In truth, the policies Ocasio-Cortez supports tend to either be things that the U.S. has successfully used in the past (such as a higher marginal tax rate), or they’re policies that other countries have widely implemented (single-payer health care is used around the world). But to hear some of her loudest critics, she aspires to be an American incarnation of Venezuelan President Nicolás Maduro. On the plus side, this critique is actually related to her policy positions, so that’s a nice change of pace!
Republican National Committee (RNC): “Meet Alexandria Ocasio-Cortez: The Mini-Maduro Foreboding The Future Of Democrats.” [email, 8/16/18]
RNC Committeewoman Harmeet Dhillon: “You have the lunatic left, the Ocasio-Cortez wing, that are going full Venezuela on politics.” [Lou Dobbs Tonight, 7/25/18]
Fox News guest Morgan Ortagus (now a Fox contributor): “Just to the south of us, we have a picture of what this woman running for Congress wants to see happen, in Venezuela, versus in Colombia. It’s the most stark picture we could draw for our audience, and it is quite scary what is happening in Venezuela.“ [America’s Newsroom, 7/24/18]
Ryan Saavedra of The Daily Wire: “If Ocasio-Cortez and her ilk are elected to office then the U.S. will turn into Venezuela, where people are literally hungry and are fighting for food.” [Twitter, 10/16/18]

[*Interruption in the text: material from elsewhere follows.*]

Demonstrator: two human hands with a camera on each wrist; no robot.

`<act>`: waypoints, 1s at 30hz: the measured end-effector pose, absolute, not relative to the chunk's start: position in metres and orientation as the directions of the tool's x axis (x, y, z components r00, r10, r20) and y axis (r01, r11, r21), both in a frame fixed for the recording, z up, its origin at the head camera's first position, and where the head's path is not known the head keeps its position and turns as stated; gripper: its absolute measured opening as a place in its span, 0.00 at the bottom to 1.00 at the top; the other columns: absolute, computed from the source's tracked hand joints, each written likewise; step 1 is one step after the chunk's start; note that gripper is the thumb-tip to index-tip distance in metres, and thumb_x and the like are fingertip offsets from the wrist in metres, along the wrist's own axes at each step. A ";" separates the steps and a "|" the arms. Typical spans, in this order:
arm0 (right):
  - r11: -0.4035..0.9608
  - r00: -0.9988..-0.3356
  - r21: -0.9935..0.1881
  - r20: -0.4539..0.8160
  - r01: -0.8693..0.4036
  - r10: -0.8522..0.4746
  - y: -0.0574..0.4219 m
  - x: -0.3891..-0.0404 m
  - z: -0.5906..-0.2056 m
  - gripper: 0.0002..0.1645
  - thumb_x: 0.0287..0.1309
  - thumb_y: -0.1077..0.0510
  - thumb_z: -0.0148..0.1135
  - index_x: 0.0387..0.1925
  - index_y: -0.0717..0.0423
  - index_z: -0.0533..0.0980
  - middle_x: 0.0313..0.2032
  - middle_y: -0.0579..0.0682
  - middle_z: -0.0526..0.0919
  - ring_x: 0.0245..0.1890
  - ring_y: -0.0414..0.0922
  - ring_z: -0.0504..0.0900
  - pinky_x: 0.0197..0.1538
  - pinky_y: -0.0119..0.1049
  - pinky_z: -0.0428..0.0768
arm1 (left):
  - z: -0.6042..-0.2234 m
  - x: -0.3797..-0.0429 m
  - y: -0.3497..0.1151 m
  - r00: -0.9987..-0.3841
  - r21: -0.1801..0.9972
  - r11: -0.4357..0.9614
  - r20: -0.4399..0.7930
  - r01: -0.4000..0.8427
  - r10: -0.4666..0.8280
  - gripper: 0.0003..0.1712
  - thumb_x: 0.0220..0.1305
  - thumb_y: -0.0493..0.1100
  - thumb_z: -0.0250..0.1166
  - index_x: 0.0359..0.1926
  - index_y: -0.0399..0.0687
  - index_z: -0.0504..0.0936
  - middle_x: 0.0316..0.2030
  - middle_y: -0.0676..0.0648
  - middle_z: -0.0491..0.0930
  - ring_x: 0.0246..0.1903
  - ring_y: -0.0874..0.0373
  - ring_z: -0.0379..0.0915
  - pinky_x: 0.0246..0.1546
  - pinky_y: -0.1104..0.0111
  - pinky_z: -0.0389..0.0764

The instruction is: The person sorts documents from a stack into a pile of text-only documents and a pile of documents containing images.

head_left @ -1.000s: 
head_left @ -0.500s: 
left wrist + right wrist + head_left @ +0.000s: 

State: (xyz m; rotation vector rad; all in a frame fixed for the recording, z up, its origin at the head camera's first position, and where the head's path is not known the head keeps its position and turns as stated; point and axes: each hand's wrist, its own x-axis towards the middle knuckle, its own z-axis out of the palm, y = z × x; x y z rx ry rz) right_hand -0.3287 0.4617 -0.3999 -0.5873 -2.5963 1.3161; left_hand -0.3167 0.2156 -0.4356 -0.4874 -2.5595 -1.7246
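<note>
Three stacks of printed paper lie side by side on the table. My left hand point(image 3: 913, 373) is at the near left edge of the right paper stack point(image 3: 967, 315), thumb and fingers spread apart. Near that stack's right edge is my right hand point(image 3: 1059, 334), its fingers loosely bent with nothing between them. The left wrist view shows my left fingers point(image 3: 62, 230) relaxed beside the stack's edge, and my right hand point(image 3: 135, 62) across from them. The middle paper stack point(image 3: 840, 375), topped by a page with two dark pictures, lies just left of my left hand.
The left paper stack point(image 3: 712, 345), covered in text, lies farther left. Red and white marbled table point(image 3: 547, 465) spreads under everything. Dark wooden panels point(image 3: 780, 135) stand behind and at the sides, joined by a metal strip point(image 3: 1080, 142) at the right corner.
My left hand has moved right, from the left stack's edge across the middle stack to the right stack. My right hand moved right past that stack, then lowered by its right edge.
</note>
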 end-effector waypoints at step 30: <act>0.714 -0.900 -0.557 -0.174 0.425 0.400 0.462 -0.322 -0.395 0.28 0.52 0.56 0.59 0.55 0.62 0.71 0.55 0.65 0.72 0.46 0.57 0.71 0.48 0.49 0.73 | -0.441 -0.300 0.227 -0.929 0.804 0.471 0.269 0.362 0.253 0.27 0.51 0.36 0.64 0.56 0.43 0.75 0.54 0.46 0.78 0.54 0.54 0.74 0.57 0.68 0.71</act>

Of course, to the great shock of absolutely no one, there’s also a fair amount of garden-variety sexism thrown into a lot of the criticism for good measure.
Fox Business’ Dagen McDowell: “I would argue that Alexandria Ocasio-Cortez gets all of the support that she does because she's a woman.” [Mornings with Maria Bartiromo, 10/30/18]
Fox News guest Ed Rollins called Ocasio-Cortez “the little girl.” [Lou Dobbs Tonight, 1/4/19]
Rush Limbaugh called Ocasio-Cortez “some young uppity.” [The Rush Limbaugh Show, 1/8/19]
Bill Mitchell: “This Ocasio-Cortez woman has perhaps the most annoying, squeaky voice since Mini (sic) Mouse.” [Twitter, 11/18/18]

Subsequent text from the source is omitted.